■ **Information provided**
== == ==

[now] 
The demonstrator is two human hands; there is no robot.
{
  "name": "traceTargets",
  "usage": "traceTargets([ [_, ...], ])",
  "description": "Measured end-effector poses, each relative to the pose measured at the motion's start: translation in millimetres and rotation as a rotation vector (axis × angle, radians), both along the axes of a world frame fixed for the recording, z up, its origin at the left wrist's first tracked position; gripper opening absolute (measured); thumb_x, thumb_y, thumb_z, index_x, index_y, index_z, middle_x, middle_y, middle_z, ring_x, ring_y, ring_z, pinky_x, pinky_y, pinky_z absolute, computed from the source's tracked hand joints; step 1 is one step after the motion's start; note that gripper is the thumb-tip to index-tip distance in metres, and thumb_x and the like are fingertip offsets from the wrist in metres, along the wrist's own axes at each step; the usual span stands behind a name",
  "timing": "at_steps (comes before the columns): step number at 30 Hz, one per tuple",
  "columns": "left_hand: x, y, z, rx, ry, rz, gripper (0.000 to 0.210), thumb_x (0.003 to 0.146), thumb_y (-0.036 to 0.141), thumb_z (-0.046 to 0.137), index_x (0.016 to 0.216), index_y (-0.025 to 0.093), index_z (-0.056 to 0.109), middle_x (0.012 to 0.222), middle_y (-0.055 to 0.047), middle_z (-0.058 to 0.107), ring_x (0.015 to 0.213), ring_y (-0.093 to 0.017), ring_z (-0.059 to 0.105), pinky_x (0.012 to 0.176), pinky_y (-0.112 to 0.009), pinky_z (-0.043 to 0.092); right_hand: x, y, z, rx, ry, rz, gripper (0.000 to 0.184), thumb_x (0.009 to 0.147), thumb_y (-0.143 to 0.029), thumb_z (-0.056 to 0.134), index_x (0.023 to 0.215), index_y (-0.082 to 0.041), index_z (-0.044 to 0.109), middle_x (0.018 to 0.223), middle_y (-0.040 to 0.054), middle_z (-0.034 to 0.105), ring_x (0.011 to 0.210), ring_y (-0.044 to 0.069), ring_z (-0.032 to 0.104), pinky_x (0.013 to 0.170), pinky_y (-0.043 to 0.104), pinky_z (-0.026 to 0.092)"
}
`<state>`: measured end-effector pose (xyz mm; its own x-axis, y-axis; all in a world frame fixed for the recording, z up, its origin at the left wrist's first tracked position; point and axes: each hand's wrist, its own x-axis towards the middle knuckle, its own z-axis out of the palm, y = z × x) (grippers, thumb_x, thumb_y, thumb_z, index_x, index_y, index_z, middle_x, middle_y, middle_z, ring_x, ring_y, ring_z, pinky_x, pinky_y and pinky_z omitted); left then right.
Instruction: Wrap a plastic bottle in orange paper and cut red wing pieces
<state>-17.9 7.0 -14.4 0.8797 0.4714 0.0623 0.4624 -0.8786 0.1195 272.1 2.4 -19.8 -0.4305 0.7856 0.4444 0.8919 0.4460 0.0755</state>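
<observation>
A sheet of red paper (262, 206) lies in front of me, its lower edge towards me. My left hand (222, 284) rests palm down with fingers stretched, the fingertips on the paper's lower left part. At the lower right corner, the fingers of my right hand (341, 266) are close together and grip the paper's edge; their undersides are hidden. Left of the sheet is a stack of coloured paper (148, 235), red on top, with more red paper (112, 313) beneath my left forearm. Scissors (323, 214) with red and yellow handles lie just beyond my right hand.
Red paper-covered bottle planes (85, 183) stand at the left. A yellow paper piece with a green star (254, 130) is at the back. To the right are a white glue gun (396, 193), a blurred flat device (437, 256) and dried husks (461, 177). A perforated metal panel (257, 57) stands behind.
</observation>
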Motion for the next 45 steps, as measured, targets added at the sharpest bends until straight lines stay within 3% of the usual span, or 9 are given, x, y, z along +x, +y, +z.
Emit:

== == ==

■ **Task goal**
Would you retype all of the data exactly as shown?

■ **Written solution**
[now] 
The demonstrator is two human hands; there is no robot.
{
  "name": "traceTargets",
  "usage": "traceTargets([ [_, ...], ])",
  "description": "Measured end-effector poses, each relative to the pose measured at the motion's start: translation in millimetres and rotation as a rotation vector (axis × angle, radians), both along the axes of a world frame fixed for the recording, z up, its origin at the left wrist's first tracked position; gripper opening absolute (measured); thumb_x, thumb_y, thumb_z, index_x, index_y, index_z, middle_x, middle_y, middle_z, ring_x, ring_y, ring_z, pinky_x, pinky_y, pinky_z absolute, computed from the source's tracked hand joints; step 1 is one step after the motion's start; note that gripper is the thumb-tip to index-tip distance in metres, and thumb_x and the like are fingertip offsets from the wrist in metres, along the wrist's own axes at each step; the usual span stands behind a name",
  "timing": "at_steps (comes before the columns): step number at 30 Hz, one per tuple",
  "columns": "left_hand: x, y, z, rx, ry, rz, gripper (0.000 to 0.210), thumb_x (0.003 to 0.146), thumb_y (-0.036 to 0.141), thumb_z (-0.046 to 0.137), index_x (0.016 to 0.216), index_y (-0.025 to 0.093), index_z (-0.056 to 0.109), middle_x (0.012 to 0.222), middle_y (-0.055 to 0.047), middle_z (-0.058 to 0.107), ring_x (0.015 to 0.213), ring_y (-0.093 to 0.017), ring_z (-0.059 to 0.105), pinky_x (0.012 to 0.176), pinky_y (-0.112 to 0.009), pinky_z (-0.043 to 0.092); right_hand: x, y, z, rx, ry, rz, gripper (0.000 to 0.184), thumb_x (0.009 to 0.147), thumb_y (-0.143 to 0.029), thumb_z (-0.056 to 0.134), index_x (0.023 to 0.215), index_y (-0.082 to 0.041), index_z (-0.044 to 0.109), middle_x (0.018 to 0.223), middle_y (-0.040 to 0.054), middle_z (-0.034 to 0.105), ring_x (0.011 to 0.210), ring_y (-0.044 to 0.069), ring_z (-0.032 to 0.104), pinky_x (0.013 to 0.170), pinky_y (-0.043 to 0.104), pinky_z (-0.026 to 0.092)"
}
`<state>`: measured end-effector pose (xyz mm; its own x-axis, y-axis; all in a world frame fixed for the recording, z up, its origin at the left wrist's first tracked position; point and axes: each hand's wrist, its own x-axis towards the middle knuckle, its own z-axis out of the palm, y = z × x) (grippers, thumb_x, thumb_y, thumb_z, index_x, index_y, index_z, middle_x, middle_y, middle_z, ring_x, ring_y, ring_z, pinky_x, pinky_y and pinky_z omitted); left then right.
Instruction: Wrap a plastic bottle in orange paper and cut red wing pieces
<state>-17.9 7.0 -14.4 0.8797 0.4714 0.0623 0.4624 -0.8786 0.1195 272.1 2.4 -19.8 -0.4305 0.7856 0.4444 0.8919 0.4460 0.0755</state>
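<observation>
A sheet of red paper (262, 206) lies in front of me, its lower edge towards me. My left hand (222, 284) rests palm down with fingers stretched, the fingertips on the paper's lower left part. At the lower right corner, the fingers of my right hand (341, 266) are close together and grip the paper's edge; their undersides are hidden. Left of the sheet is a stack of coloured paper (148, 235), red on top, with more red paper (112, 313) beneath my left forearm. Scissors (323, 214) with red and yellow handles lie just beyond my right hand.
Red paper-covered bottle planes (85, 183) stand at the left. A yellow paper piece with a green star (254, 130) is at the back. To the right are a white glue gun (396, 193), a blurred flat device (437, 256) and dried husks (461, 177). A perforated metal panel (257, 57) stands behind.
</observation>
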Motion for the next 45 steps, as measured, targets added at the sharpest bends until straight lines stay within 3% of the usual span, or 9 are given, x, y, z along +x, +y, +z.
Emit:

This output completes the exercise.